Nothing in the data may be altered, so output all of it exactly.
*-*-*
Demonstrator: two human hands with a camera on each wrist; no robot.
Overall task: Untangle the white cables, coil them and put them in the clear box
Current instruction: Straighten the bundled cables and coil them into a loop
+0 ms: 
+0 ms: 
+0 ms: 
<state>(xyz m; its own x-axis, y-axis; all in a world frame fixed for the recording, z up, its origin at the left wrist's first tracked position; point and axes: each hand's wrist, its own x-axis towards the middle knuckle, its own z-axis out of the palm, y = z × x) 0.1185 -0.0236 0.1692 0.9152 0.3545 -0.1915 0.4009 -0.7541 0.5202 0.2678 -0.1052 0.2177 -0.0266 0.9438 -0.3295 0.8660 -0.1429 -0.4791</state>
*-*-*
— Solution —
Demonstrator: two human hands with a camera on each wrist; no robot.
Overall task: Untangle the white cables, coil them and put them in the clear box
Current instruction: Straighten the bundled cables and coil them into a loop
+0 ms: 
+0 ms: 
+0 ms: 
<state>(xyz m; its own x-axis, y-axis; all in a world frame fixed for the recording, z up, its origin at the left wrist's first tracked position; point and axes: each hand's wrist, its own x-axis towards the middle knuckle, its own z-axis out of the palm, y = z × x) 0.1185 -0.0236 0.1692 0.9152 0.3545 -0.1915 0.4009 -0.7541 0.5202 0.2678 -0.1052 0.2177 -0.0266 0.9438 -0.3295 0.8660 -0.1429 -0.4791</state>

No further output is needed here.